Rail yards are used in the rail transportation environments to sort freight cars onto different track sections depending on each freight car's destination after leaving the yard. Yard switching refers to the transfer of a freight car or freight cars from one track to another, typically with the intent of assembling a train bound for a common destination designated for cars attached to the train for departure from the rail yard. In the past, switching of trains in a switchyard required a “switchman” on the ground at each end of the train to properly align the tracks and an engineer in a cab of a locomotive of the train in communication with the switchmen for moving the train down the desired tracks according to the switchmen's instructions. More recently, locomotives equipped with remote control systems have allowed the switchmen to control the movement of the locomotive in rail yard operations without requiring an engineer to control the locomotive. Modern remote control systems allow yard operators such as switchmen to control driverless, microprocessor-equipped switching locomotives controlled by an on-board Locomotive Control Unit (LCU) using a battery-powered portable Operator Control Unit (OCU) to be carried by an operator located adjacent to, but off-board of the locomotive to be controlled.

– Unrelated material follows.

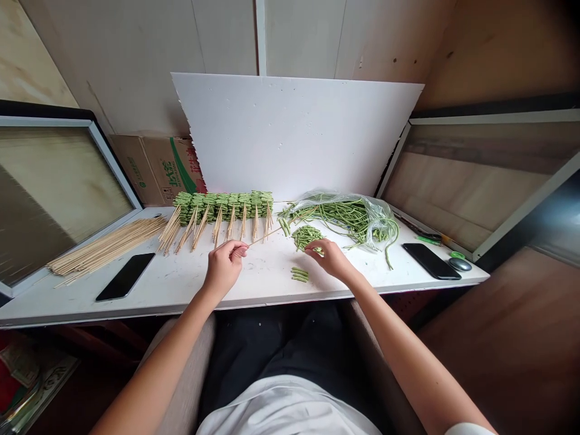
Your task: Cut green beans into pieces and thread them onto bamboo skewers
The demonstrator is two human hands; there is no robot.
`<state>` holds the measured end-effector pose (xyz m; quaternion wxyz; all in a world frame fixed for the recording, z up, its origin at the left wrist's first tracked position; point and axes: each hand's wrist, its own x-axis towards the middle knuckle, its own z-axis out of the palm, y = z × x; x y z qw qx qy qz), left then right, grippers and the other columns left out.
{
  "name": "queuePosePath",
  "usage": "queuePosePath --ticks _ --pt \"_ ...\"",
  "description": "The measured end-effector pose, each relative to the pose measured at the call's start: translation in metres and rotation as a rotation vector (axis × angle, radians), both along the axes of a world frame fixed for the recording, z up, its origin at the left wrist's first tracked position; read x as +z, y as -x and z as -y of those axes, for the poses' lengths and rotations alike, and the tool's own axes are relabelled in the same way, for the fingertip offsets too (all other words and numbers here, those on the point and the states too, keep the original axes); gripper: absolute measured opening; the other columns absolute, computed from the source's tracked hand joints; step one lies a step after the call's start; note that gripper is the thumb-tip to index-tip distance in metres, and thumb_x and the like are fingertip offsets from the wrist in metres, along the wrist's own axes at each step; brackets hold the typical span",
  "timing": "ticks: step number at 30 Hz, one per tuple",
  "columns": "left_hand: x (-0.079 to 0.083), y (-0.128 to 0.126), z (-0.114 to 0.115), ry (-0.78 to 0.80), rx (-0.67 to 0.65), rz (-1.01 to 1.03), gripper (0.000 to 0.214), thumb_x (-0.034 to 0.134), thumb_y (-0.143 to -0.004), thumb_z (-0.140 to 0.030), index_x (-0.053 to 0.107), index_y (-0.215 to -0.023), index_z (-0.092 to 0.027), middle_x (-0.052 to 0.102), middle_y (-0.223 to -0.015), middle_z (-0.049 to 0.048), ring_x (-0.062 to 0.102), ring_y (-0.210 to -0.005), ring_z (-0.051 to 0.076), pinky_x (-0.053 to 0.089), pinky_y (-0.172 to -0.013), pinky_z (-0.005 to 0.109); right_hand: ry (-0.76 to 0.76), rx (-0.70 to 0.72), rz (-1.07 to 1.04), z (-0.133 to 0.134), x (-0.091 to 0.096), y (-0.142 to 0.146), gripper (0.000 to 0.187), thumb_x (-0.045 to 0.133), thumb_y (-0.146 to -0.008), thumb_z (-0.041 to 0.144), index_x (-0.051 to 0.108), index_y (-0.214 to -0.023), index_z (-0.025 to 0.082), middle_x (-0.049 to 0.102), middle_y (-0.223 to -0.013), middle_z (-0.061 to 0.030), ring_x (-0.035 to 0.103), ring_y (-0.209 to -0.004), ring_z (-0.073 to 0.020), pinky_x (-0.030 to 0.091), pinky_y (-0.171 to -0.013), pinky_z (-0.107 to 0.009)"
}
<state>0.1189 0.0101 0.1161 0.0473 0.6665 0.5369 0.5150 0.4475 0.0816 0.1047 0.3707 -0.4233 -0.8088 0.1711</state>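
Note:
My left hand (224, 267) pinches a thin bamboo skewer (265, 236) near its blunt end. Several short green bean pieces (284, 226) sit on the skewer's far end. My right hand (330, 258) rests at the edge of a heap of cut yardlong beans (307, 237), its fingertips pinching a bean piece. A small bundle of cut pieces (299, 274) lies just below that hand. Behind the hands, a long row of bean-loaded skewers (222, 207) lies side by side, with bare ends pointing towards me.
Loose skewers (106, 251) and a black phone (125, 277) lie at the left of the white table (181, 299). Uncut beans fill a plastic bag (353, 219) at the back; another phone (430, 261) and a round grey object (460, 264) are at the right. A white foam board (290, 136) stands behind.

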Motion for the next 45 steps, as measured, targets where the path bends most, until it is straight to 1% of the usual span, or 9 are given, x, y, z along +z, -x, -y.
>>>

Typically, switchmen control switch placement and train movement through the yard according to switching sequences provided in a switch list. A switch list may be generated based on inbound trains arriving in the yard, the respective destinations of the cars within the arriving trains, and the destinations of outbound trains leaving the yard. Based on the switch list, the switchman determines a sequence of switch position settings and train movement onto the appropriate tracks corresponding to the switch position settings to accomplish assembly of trains according to the requirements of the switch list. However, switch lists are not typically organized so as to address the switch locations in the rail yard, nor the efficient movement of a switchman among these locations to control the switches.
The sole FIGURE is a schematic representation of a system for tracking an OCU user's location in a rail yard to provide improved rail yard switching.
Prior art rail yard switching schemes employing switch lists have failed to account for movement of the switchman throughout the rail yard to effect the desired train movement. Because some rail yards may encompass one a square mile of more of track switching area, switching sequences need to be organized to have efficient movement of the switchman throughout the yard. Switching sequences for a certain switch list may vary from switchman to switchman, with many sequences being inefficient and unnecessarily time consuming and burdensome. Experienced switchmen may be able to formulate switching sequences based on a certain switch list that results in reduced movement of the switchman throughout the yard and thus reduce switching times by reducing the need for the switchman to traverse long distances between switches in a switch sequence.
The inventor of the present invention has innovatively recognized that by tracking an efficient switchman's locations and movements in a switchyard, correlating these locations and movements to desired switching activities, and communicating the preferred movement plan to the respective switchman, overall rail yard switching efficiency may be improved. Thus the recommended switch list sequences for the movement of the switchmen throughout the rail yard are based on the best known sequences that have been tracked. Accordingly, the present invention improves rail yard switching efficiency by expanding the capabilities of an OCU to improve a switchman's ability to function in the context of the overall rail yard operations. The invention further provides enhanced productivity and safety of remote locomotive control switching operations in a rail yard by providing new locating and data processing capabilities to each switchman via a device he is already familiar with and has available (namely, the OCU) as described below.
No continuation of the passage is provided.